In November, Adams, who has studied the art of persuasion, gave Ocasio-Cortez an A+ grade on her persuasion skills in a tweet. He responded to a skeptic who argued that her appeal was limited by responding, “Same thing was said of Donald Trump in 2015.”
For her part, Ocasio-Cortez, whose staff did not respond to requests for comment, has dismissed the similarities. She told The Hill that likening her to Trump is “irresponsible … given the fact that he’s actively trying to assert mythology and hurt immigrants, and we’re trying to advance a progressive agenda, single-payer health care and a living wage.”
Meanwhile, Ann Coulter, another early Trump believer, has become privately preoccupied with Ocasio-Cortez’s ability to command mass attention, according to a person close to the conservative commentator.

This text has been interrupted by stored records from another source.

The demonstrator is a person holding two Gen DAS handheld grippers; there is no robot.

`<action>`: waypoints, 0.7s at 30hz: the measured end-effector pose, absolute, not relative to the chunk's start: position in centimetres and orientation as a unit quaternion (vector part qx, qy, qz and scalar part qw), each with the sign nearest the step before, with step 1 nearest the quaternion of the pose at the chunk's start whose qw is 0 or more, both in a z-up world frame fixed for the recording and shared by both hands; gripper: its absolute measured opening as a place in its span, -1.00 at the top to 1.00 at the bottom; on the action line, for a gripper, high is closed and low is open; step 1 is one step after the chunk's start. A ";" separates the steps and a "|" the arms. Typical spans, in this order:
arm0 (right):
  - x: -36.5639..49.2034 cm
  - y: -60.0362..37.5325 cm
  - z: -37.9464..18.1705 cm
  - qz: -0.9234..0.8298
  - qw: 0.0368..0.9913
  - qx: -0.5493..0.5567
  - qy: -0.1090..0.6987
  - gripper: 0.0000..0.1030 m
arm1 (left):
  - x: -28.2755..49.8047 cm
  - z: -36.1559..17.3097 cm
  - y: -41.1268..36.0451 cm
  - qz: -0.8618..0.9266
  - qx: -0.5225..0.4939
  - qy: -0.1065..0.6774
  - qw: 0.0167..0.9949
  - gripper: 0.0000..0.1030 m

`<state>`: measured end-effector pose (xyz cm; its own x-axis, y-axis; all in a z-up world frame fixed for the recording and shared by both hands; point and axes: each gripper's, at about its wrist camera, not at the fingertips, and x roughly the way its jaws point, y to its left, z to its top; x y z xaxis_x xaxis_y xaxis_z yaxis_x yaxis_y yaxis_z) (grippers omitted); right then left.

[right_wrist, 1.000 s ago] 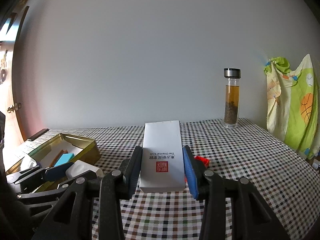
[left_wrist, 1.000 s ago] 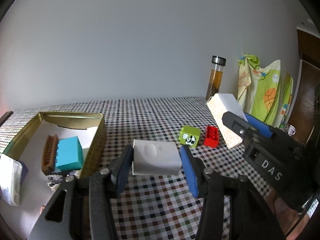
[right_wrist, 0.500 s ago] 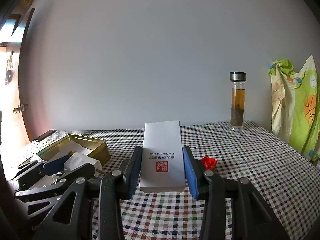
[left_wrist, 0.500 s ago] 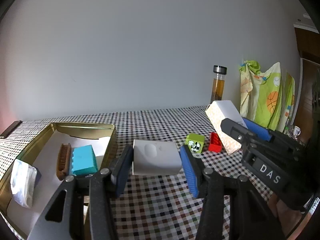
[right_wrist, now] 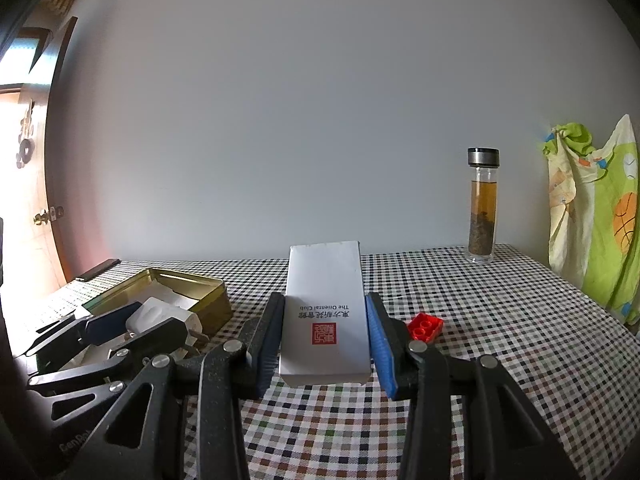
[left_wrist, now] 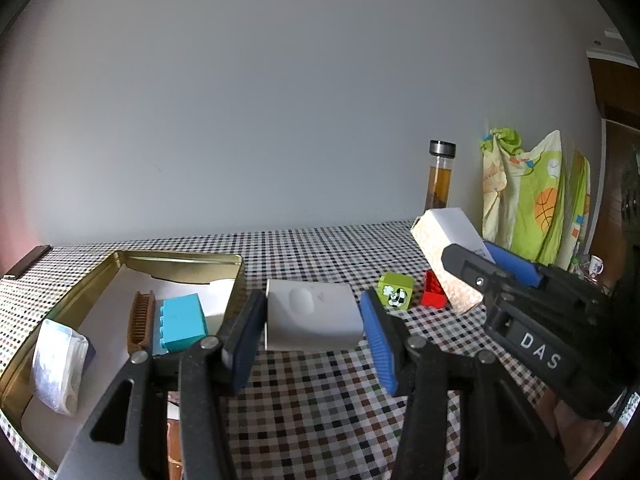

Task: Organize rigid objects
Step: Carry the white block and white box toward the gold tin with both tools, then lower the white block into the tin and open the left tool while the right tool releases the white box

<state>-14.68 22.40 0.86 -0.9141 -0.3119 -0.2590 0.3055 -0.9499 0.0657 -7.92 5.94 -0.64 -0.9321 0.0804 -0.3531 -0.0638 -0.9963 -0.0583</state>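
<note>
Checkered tablecloth (right_wrist: 500,320) (gold tin (left_wrist: 120,264))

My left wrist camera looks forward, low over the checked tablecloth (left_wrist: 320,400), close behind its fingers. My right does likewise. Both share the gold metal tin (left_wrist: 172,258) (right_wrist: 208,292) and red toy brick (left_wrist: 434,294) (right_wrist: 426,326).

Soft, even daylight fills both views; the doorway (right_wrist: 24,184) at the right wrist view's left edge is blown out and tints the wall (right_wrist: 280,100) pink. Fisheye bending and dark vignetted corners; focus stays sharp, shadows faint
</note>
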 end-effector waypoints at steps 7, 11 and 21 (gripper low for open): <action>-14.2 22.0 0.8 -0.977 0.165 0.134 -0.013 0.16 | -7.4 -0.5 5.5 0.984 -0.174 -0.025 0.032 0.06; -14.0 21.8 0.9 -0.977 0.169 0.133 -0.012 0.16 | -7.1 -0.3 5.2 0.985 -0.168 -0.024 0.029 0.06; -13.8 21.3 0.9 -0.974 0.183 0.133 -0.017 0.16 | -6.3 -0.1 4.5 0.988 -0.153 -0.018 0.019 0.06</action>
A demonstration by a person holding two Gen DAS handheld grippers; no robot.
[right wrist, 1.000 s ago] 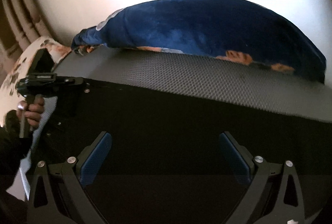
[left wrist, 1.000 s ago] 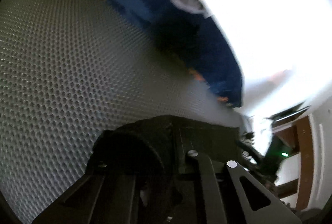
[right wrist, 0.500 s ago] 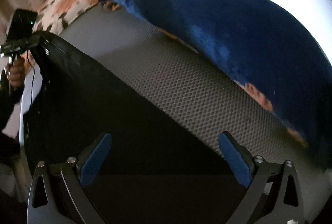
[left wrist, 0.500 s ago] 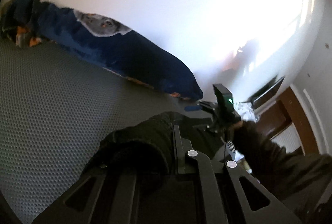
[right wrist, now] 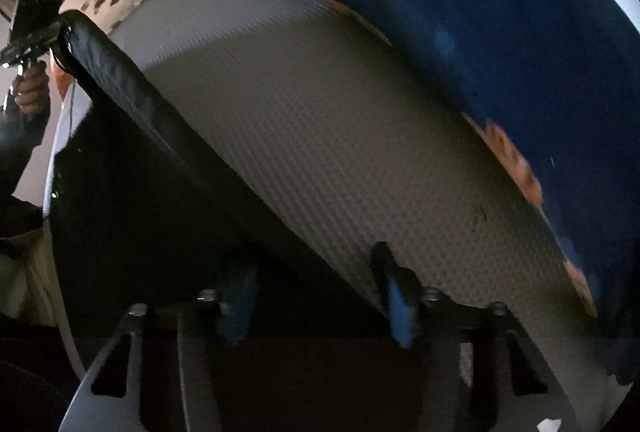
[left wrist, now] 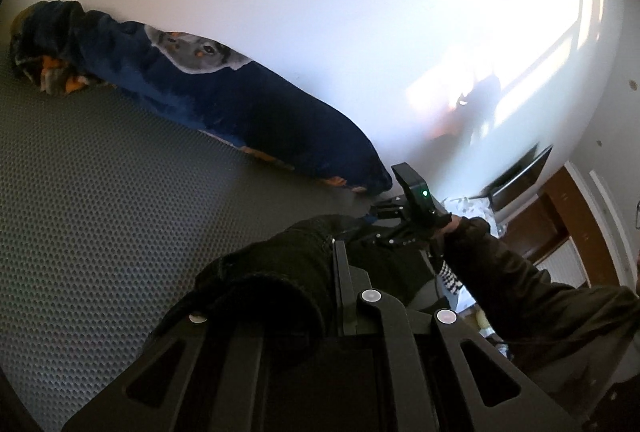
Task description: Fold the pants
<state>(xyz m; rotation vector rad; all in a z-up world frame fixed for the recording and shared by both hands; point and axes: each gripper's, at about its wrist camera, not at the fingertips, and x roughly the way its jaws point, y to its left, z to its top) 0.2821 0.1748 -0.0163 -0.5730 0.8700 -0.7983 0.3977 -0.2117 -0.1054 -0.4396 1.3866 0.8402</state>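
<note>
The black pants (right wrist: 132, 191) hang stretched between both tongs above the grey mat (right wrist: 340, 119), their top edge running from ten o'clock down toward five in the right wrist view. A second ago the right tongs (right wrist: 320, 308) stood wide apart around the cloth; now their blue pads (right wrist: 400, 312) have drawn in, apparently clenched on the hem. The left tongs (left wrist: 336, 272) are clamped on bunched black fabric at six o'clock in their own view. With both ends held, the fold can likely begin. The blue blanket (left wrist: 240, 103) lies beyond, along the wall.
</note>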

“Terrified is a good word,” said the person. “She’s terrified of her.” The person recounted a recent conversation with Coulter in which, “She was ranting about, ‘AOC’s going to be the next president even if she’s not old enough to run.’” Coulter did not respond to emails requesting comment.
Cernovich dismissed Ocasio-Cortez’s conservative skeptics as “cultists” who are, “the same as Dems who couldn’t see Trump’s methodology.” But not everyone on the right is willing to cede Ocasio-Cortez the status of political prodigy.
Former House Speaker Newt Gingrich, a Trump ally, mustered only a backhanded compliment for the young Democratic socialist.
“Alexandria Ocasio-Cortez is an energetic, enthusiastic, stunningly self-confident person who has the enthusiastic help of much of the liberal media,” he told POLITICO. “Whether uninformed moral self-righteousness and charisma can overcome stunningly false facts will be a real test of how far American education has decayed.”
She has also been the subject of a barrage of critical coverage in conservative media portraying her positions as outlandish, her public statements as fact-challenged and her working-class biography as embellished, among other critiques.
Coverage of the congresswoman on Fox News has become so frequent that she poked fun at the network in a tweet, quoting Spanish-language lyrics from New York band Aventura to suggest Fox has an “obsession” with her.
The White House, meanwhile, has projected nonchalance. Asked last week by Fox’s Sean Hannity to respond to a statement from Ocasio-Cortez calling for drastic action on climate change, White House press secretary Sarah Huckabee Sanders responded, “I don’t think we’re going to listen to her on much of anything — particularly not on matters we’re gonna leave in the hands of a much, much higher authority — and certainly, not listen to the freshman congresswoman on when the world may end.”
Asked earlier this month about the congresswoman calling him a racist, Trump shrugged:, “Who cares?”
For some on the populist right, the answer to handling the media-savvy congresswoman lies in the old adage, “If you can’t beat them, join them.” For them, the congresswoman’s ability to rally the left to populist causes could be an opportunity.
Bannon mentioned regulating technology firms and their use of data, as well as confronting China, as possible points of cooperation between Ocasio-Cortez and the populist right.
Coulter, for her part, has taken to Twitter to appeal to the congresswoman directly.
“Ocasio-Cortez wants a 70-80% income tax on the rich. I agree! Start with the Koch Bros. — and also make it WEALTH tax,” she tweeted at the beginning of the month. Last week, Coulter followed up by tweeting a report about financier Ken Griffin making the most expensive home purchase in U.S. history, writing, “Attention Alexandria Ocasio-Cortez.”